We also completely agree with the reviewer that high immune signature is frequently associated with better survival regardless of the treatments received as they are generally also a prognostic biomarker. For example, higher levels of TILs in many other tumor types such as triple negative breast cancer predicts better overall survival. Another example is high levels of PDL1 in lung cancer. To this date, these biomarkers have not shown to be consistent prognostic or predictive in LMS or sarcoma in general, as you know.

Thanks for noting that 75.5% of cohort are female but only 14.4% are gynecological LMS. We do not have a good explanation. This may be just a coincidence.

Reviewer 3 Report

In this study, the authors used bulk tumor RNA-sequencing datasets from ICGC and TCGA to characterize the tumor immune microenvironment (TIME) of leiomyosarcoma. It was reassuring to see that various bulk tumor transcriptional immune signatures (Cibersort, the "90-gene signature, TLS, SIC, etc) tended to correlate/associated with each other, although the clinical relevance and utility of the TIME features characterized by these signatures in LMS remains unclear at this time.

Minor comments:

1. How did the authors develop the "90-gene signature"?

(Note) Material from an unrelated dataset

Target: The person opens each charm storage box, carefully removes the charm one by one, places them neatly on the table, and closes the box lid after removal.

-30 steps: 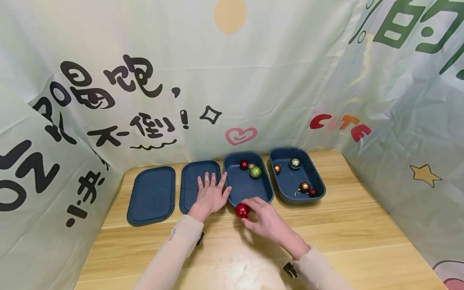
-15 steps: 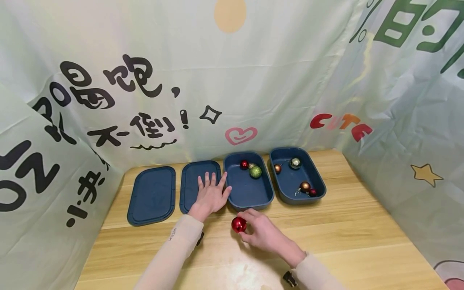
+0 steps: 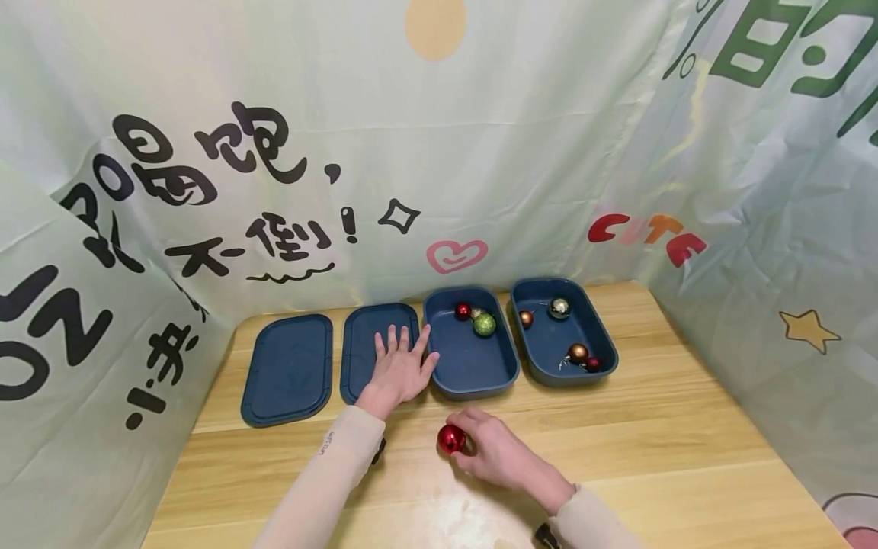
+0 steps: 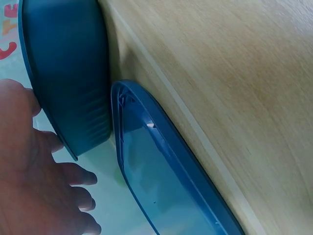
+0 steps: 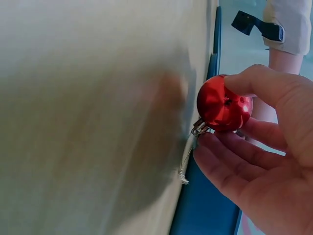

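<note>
My right hand [image 3: 497,454] pinches a shiny red Christmas bauble [image 3: 450,439] between thumb and fingers, above the table in front of the blue boxes. In the right wrist view, a silver cap and string hang from the bauble [image 5: 222,105]. My left hand [image 3: 398,372] is spread over a flat blue lid [image 3: 355,358], its thumb close to the left rim of a blue box [image 3: 473,367]; whether it touches is unclear. That box contains a small red bauble [image 3: 463,311], a green glittery bauble [image 3: 484,325] and a pale one partly hidden behind it.
To the right, a second blue box [image 3: 549,347] holds a silver bauble [image 3: 559,308], two copper ones and a dark red one [image 3: 593,364]. Another blue lid [image 3: 288,370] lies far left on the wooden table [image 3: 686,427]. Printed cloth hangs behind and at both sides.
My right hand has drawn the red bauble back from the middle box's front edge, toward the near side of the table and slightly left. The left hand has stayed put.
</note>
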Demonstrator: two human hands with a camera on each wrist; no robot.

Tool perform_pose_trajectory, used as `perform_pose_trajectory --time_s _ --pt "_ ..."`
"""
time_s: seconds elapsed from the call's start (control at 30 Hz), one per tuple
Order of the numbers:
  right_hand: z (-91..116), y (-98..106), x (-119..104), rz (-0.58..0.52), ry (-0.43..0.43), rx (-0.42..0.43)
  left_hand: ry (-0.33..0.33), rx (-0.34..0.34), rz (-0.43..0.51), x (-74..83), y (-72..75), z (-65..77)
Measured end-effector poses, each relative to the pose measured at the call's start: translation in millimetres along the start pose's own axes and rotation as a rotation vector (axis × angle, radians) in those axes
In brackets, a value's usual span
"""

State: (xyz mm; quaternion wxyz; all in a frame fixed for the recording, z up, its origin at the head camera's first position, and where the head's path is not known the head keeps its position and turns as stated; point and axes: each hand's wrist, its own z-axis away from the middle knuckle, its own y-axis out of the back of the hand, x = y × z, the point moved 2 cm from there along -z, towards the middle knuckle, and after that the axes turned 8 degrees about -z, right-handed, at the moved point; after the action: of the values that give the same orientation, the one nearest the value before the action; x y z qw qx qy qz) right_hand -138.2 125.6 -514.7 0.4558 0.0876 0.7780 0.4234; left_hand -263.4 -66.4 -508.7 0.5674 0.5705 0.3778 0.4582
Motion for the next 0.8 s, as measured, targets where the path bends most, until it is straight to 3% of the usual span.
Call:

2. How was overall survival and distant metastasis-free survival defined?  From date of diagnosis or surgery?

3. Were the specimens analyzed pre-treated?  Did any patients have tissue samples that was treatment-naive and post-neoadjuvant chemo and/or RT?  Did the transcriptional signatures change with preoperative treatment, if there were matched cases available?

Author Response

We completely agree that the data from our study is rudimentary needing further refinement, but it serves as ground work for future development of tumor immune microenvironment (TIME) biomarker in LMS that could be further validated as a clinical tool in selecting right LMS patient for ICIs.

1. The 90 gene signature is developed by authors from their previous work cited in ref 38 Dufresne A et al. Those genes were arbitrarily selected based on their biological roles involved in the TIME from literature search and knowledge known thus far and explored/validated in ref 38.
2. Overall survival is defined as the date of initial diagnosis to death or censored by last date of follow up. Distant disease free survival is defined as the date of initial diagnosis to the date of metastasis or censored by last date of follow up.
3. All specimen analyzed are from surgery mostly from primary tumor. Yes, some of them (about 65%) are naïve, others received neoadjuvant chemotherapy or radiation treatment (about 35%). Unfortunately, we do not have matched samples from pre and post treatment. Therefore we cannot address the question if immune signature would be affected by the treatment. But this is a very good question and we suspect that this maybe the case which needs further exploration.